Aku diam tapi aku berlari.
Tiga hari aku memutuskan diam, berkedok sakit, namun keuntungan lainnya bisa diam tanpa ada gangguan apapun.
Walau menabrak prinsip moral yang selama ini aku pegang untuk bisa membantu siapapun di setiap harinya.
Tiga hari ini aku memutuskan diam. Menabrak semua itu. Egois.
Aku tidak menangis, tidak sedih, tidak khawatir masa depan, rasanya semua baik-baik saja.
Tapi ternyata tetap saja tidak baik. Aku hambar.
Hambar dalam terang.
Ada perasaan yang sama, kisah dahulu terulang lagi.
Langkah-langkah kaki yang perlahan pergi menjauh.
Ga sama lagi.
Tapi bukannya hidup memang begitu?
Aku pun tak sama lagi. Kenapa harus hambar?
Tubuhku berat.
Aku kembali lari sepertinya.
Berkedok sakit, membiarkan diri memuji diri dengan apresiasi gula.
Lagi-lagi. Larimu kesitu lagi.
Kamu lari.
Kamu lari.
Kamu tidak diam seperti yang dilihat orang-orang.
Kamu berlari. Tak sanggup menerima kenyataan.
Tapi sadar untuk harus terus mengulurkan jabat damai dengan realita.
Sentuhan jabat damai itulah yang membuat semuanya semakin hambar.
Lari dan hambar.
Lucu sekali.
Tapi gimana? Memang harus inikan? Hidup ini berputar seperti inikan?
Aku bukan lagi butuh jabat damai itu.
Aku butuh penerimaan ikhlas dan utuh.
Akan ada saatnya memang banyak kaki melangkah menjauh.
Yang dulu dekat, perlahan ada benteng tipis yang terbangun.
Aku cuma terpikir…
Apakah sampai nanti, akan aku yang selalu sendiri?
Apakah akan aku yang selalu merentangkan tangan terbuka ketika dibutuhkan?
Atau sebenarnya tidak ada masa perentangan tangan itu lagi?
Aku bingung….
Ketika hampir seluruh hidupku penuh dengan aku yang merentangkan tangan.

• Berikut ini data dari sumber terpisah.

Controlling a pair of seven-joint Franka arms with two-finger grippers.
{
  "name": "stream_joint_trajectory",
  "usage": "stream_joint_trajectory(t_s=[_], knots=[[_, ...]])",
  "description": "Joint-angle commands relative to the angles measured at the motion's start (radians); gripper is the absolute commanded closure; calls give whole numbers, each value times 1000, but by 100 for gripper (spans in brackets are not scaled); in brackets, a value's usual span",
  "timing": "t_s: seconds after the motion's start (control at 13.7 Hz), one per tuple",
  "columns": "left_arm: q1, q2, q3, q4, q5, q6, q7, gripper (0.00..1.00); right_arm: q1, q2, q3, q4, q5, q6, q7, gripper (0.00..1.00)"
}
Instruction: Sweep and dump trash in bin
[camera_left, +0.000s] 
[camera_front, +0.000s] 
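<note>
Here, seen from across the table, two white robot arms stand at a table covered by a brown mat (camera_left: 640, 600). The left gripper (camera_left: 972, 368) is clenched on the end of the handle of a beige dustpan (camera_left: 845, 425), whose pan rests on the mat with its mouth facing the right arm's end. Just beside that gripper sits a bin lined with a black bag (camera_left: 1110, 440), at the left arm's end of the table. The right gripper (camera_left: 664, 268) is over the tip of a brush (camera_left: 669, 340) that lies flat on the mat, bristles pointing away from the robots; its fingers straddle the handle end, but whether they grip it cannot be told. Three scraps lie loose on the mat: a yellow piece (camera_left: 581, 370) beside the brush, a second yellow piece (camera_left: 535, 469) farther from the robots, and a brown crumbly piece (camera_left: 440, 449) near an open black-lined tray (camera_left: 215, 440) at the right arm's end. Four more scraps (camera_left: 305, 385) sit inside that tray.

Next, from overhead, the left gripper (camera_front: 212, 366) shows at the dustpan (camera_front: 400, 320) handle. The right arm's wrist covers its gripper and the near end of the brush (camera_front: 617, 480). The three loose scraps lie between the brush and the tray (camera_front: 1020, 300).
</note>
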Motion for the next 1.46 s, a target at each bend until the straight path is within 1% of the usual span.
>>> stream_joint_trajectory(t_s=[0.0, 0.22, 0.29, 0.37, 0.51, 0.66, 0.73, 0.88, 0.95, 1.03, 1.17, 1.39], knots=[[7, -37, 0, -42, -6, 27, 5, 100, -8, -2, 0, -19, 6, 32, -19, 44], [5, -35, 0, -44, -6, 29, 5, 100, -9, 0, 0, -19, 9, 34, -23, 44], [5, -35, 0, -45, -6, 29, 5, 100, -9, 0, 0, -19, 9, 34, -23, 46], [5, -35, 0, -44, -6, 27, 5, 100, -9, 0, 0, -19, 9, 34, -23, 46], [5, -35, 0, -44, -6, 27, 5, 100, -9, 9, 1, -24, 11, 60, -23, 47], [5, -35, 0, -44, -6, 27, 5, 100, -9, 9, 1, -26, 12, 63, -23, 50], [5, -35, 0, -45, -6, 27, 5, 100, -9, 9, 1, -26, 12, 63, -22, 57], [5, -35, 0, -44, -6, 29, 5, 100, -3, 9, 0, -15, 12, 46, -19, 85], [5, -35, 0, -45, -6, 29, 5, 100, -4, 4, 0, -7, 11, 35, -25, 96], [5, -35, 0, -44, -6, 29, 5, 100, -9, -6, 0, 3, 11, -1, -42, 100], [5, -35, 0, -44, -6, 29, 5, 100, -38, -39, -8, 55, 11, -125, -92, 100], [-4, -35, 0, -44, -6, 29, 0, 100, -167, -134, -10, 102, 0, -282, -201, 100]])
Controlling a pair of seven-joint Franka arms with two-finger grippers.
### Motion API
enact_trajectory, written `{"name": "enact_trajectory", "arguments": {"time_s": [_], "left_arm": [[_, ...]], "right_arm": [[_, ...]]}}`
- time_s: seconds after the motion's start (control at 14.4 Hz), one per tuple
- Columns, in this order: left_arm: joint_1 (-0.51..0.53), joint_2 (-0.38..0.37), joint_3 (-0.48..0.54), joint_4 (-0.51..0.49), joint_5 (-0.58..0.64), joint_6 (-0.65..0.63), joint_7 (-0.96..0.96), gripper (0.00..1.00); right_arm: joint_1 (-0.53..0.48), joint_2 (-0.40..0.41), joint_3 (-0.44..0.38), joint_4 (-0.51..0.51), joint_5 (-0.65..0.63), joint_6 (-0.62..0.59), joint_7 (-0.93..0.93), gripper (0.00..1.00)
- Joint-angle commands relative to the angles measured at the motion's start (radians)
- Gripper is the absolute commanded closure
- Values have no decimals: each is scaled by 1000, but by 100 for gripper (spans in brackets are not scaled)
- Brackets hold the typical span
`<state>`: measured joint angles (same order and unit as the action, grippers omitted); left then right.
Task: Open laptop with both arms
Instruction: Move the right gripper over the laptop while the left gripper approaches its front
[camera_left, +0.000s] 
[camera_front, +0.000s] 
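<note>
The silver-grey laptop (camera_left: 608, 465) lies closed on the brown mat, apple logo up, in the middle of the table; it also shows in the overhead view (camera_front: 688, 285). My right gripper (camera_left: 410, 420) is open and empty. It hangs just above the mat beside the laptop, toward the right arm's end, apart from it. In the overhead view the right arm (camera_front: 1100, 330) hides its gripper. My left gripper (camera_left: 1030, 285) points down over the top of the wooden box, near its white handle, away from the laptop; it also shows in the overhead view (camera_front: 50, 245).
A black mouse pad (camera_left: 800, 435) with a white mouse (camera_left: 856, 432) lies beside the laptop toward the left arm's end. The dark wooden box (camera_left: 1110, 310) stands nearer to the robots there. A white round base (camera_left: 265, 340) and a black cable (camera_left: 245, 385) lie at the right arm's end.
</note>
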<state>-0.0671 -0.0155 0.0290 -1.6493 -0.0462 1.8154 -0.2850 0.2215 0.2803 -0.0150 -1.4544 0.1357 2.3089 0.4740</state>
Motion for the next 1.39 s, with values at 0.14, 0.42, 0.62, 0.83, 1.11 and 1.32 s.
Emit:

Siapa yang pada akhirnya nanti akan merentangkan tangan untukku?
Aku berlari. Masih berlari…
Beri aku waktu. Sampai nafasku habis, berhenti, dan mengulurkan tangan untuk jabat damai itu.
*Puisi tanpa rima, September 2021.
Selamat menempuh hidup baru, kawan-kawanku.